Collection entries
——
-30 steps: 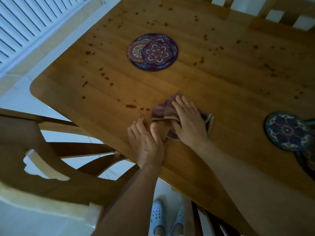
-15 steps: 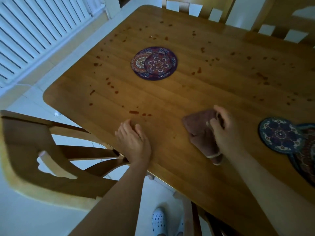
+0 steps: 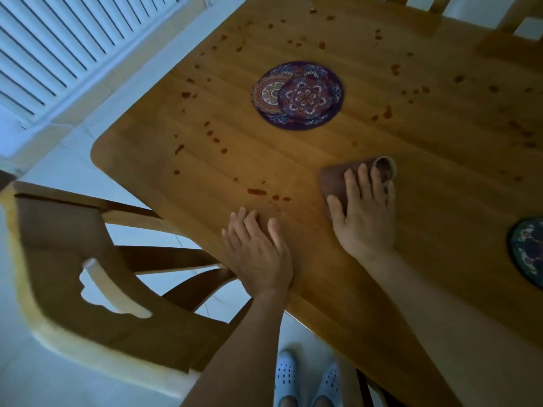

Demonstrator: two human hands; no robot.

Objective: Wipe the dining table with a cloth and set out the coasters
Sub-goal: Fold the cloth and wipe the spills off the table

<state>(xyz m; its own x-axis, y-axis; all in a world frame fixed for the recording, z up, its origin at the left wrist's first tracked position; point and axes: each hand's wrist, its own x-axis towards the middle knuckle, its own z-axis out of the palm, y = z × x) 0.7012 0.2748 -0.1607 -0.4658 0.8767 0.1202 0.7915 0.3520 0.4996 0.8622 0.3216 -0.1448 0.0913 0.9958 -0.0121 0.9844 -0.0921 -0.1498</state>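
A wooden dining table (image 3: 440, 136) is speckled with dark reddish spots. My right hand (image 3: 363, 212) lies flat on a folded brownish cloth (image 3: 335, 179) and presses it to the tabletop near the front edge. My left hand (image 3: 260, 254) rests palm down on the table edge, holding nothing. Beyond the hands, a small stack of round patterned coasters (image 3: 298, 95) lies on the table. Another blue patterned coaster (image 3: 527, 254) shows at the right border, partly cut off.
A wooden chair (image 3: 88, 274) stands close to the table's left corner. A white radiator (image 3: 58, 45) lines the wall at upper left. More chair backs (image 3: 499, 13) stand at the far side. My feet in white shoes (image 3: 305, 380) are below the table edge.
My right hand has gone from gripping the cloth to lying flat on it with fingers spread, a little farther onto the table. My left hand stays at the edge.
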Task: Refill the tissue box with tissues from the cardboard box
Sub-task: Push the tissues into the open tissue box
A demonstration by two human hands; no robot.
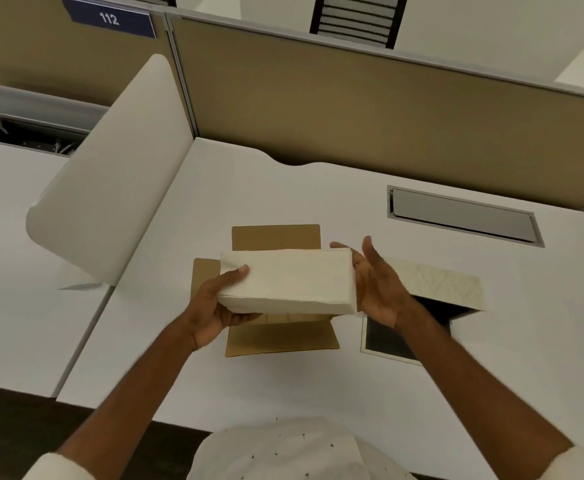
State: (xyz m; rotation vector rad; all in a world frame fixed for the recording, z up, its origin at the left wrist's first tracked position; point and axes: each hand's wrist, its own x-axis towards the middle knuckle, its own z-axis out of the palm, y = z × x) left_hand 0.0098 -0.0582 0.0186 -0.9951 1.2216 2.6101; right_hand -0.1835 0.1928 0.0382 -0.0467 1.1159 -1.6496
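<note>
A thick white stack of tissues (pixel 288 280) hangs above the open brown cardboard box (pixel 276 237), whose flaps lie spread on the white desk. My left hand (pixel 219 306) grips the stack's left end, thumb on top and fingers underneath. My right hand (pixel 375 284) presses flat against the stack's right end, fingers spread. To the right stands the tissue box (pixel 436 282), cream with a textured wall; its dark inside shows beside my right wrist, which hides part of it.
The white desk (pixel 422 393) ends at a tan partition wall (pixel 352 109) behind. A grey cable hatch (pixel 463 216) is set into the desk at the back right. A curved white divider (pixel 110 185) rises on the left.
</note>
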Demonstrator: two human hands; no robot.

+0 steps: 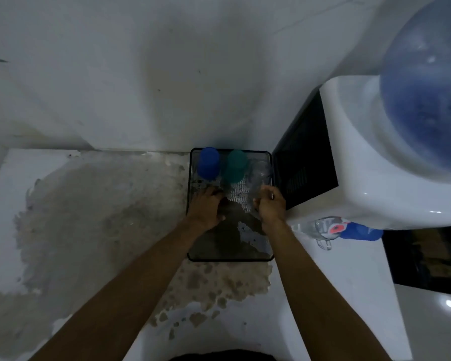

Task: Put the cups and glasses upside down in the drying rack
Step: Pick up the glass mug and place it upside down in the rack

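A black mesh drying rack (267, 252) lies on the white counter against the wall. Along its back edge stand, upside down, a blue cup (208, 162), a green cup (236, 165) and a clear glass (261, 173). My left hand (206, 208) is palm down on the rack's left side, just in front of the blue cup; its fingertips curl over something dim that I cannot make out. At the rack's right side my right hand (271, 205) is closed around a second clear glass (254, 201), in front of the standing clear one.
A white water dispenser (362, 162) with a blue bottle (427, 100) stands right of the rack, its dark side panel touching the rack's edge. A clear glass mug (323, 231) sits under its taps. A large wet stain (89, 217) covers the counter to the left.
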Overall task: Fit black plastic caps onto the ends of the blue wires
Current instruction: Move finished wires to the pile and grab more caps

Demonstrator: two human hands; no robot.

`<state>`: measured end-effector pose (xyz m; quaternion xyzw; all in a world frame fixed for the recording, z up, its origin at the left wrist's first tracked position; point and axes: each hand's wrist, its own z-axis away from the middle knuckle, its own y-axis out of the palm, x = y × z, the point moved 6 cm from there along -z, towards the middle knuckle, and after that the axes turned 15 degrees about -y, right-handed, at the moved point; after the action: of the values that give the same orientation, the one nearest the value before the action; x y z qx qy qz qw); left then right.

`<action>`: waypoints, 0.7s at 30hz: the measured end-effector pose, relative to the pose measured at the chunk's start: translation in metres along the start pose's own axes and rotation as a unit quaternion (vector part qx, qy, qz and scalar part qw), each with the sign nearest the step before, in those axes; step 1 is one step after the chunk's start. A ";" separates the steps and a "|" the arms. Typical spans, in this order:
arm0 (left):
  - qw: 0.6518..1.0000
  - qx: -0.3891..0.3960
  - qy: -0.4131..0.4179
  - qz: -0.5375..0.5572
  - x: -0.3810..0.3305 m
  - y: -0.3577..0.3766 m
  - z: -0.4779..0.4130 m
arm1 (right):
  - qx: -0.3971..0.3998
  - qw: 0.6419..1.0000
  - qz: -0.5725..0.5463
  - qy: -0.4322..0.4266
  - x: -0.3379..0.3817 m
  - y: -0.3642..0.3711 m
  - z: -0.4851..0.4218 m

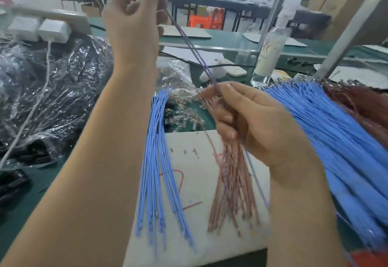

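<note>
- blue wire [195,50] pinched at its top by the left hand [134,21], upper middle
- pinkish wire bunch [233,187] gripped by the right hand [252,119], centre right

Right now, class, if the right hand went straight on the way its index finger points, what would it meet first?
Probably the left forearm, raised about level with the right hand. The loose blue wires come sooner in the picture but seem to lie lower; depth is unclear.

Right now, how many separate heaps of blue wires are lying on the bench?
2. A small bunch lies left of centre, partly on the white board; a big pile lies at right. The right hand may hide more.
</note>
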<state>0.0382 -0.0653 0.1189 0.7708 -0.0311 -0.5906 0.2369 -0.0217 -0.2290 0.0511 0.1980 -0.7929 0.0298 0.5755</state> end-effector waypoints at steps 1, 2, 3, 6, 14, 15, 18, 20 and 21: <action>0.999 0.003 -0.024 0.023 0.006 0.014 -0.002 | -0.016 1.000 0.018 -0.008 0.012 -0.013 0.009; 0.998 0.012 -0.049 0.029 0.016 0.030 -0.001 | -0.045 0.998 0.053 -0.013 0.020 -0.029 0.018; 0.996 0.023 -0.076 0.026 0.029 0.047 0.000 | -0.087 0.989 0.117 -0.012 0.025 -0.049 0.027; 0.978 0.057 -0.200 -0.003 0.093 0.098 0.011 | -0.207 0.875 0.438 0.012 0.027 -0.111 0.048; 0.896 0.155 -0.367 -0.198 0.244 0.139 0.076 | -0.261 0.701 0.633 0.198 -0.046 -0.170 0.068; 0.893 0.158 -0.370 -0.204 0.249 0.139 0.078 | -0.271 0.694 0.637 0.198 -0.046 -0.171 0.069; 0.891 0.174 -0.375 -0.190 0.248 0.140 0.077 | -0.279 0.696 0.634 0.190 -0.045 -0.169 0.067; 0.901 0.180 -0.355 -0.170 0.235 0.139 0.071 | -0.290 0.706 0.627 0.156 -0.038 -0.160 0.060; 0.910 0.178 -0.340 -0.157 0.224 0.136 0.065 | -0.293 0.713 0.624 0.128 -0.034 -0.153 0.055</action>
<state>0.0767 -0.2808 -0.0394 0.5477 -0.0929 -0.8312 -0.0245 -0.0090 -0.3757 -0.0266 -0.5262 -0.6236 0.1734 0.5516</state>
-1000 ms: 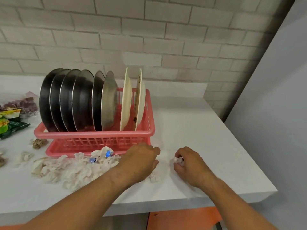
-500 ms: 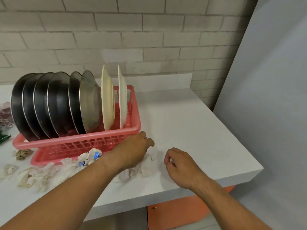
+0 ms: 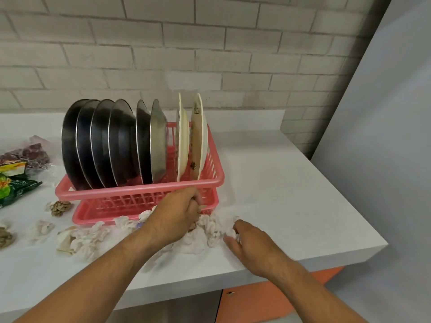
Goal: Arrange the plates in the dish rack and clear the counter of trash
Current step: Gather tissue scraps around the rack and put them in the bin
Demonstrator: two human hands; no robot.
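Observation:
A pink dish rack [image 3: 140,191] on the white counter [image 3: 291,190] holds several steel plates [image 3: 105,145] and two cream plates [image 3: 193,138], all upright. Crumpled white tissue trash [image 3: 205,231] lies in a strip in front of the rack. My left hand [image 3: 177,215] is curled over the tissues by the rack's front right corner; what its fingers hold is hidden. My right hand [image 3: 249,238] pinches a crumpled white tissue wad [image 3: 232,233] at the right end of the pile.
More tissue scraps [image 3: 81,238] and brown crumpled paper balls [image 3: 59,207] lie to the left. Green and yellow snack packets [image 3: 14,183] and a clear bag sit at the far left. The counter's edge runs along the right and front; a grey wall stands to the right.
Both hands have raked the tissues together in front of the rack's right corner. My right hand has moved left to meet the pile. The view has swung back to the left.

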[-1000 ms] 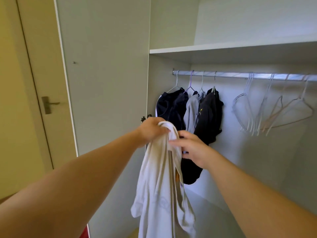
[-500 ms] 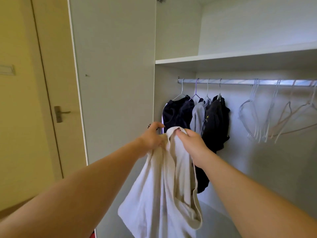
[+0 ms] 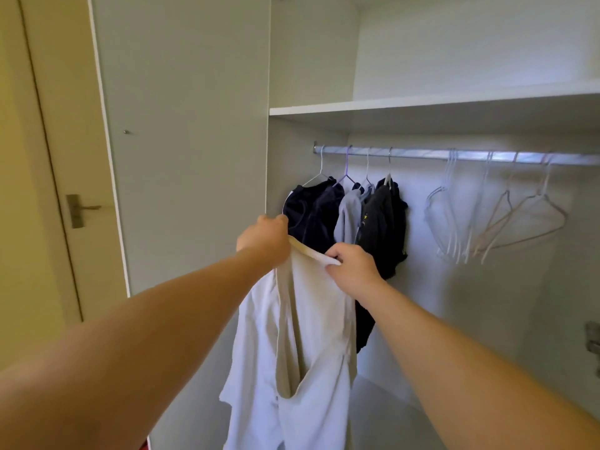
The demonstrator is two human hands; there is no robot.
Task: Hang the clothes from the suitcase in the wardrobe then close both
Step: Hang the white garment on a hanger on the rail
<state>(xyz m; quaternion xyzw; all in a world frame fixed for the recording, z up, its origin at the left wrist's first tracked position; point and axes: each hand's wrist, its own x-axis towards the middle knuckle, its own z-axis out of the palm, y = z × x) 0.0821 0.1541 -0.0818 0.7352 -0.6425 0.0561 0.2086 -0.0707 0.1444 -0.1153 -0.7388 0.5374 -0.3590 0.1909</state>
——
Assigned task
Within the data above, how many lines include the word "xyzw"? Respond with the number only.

Solution for this task
2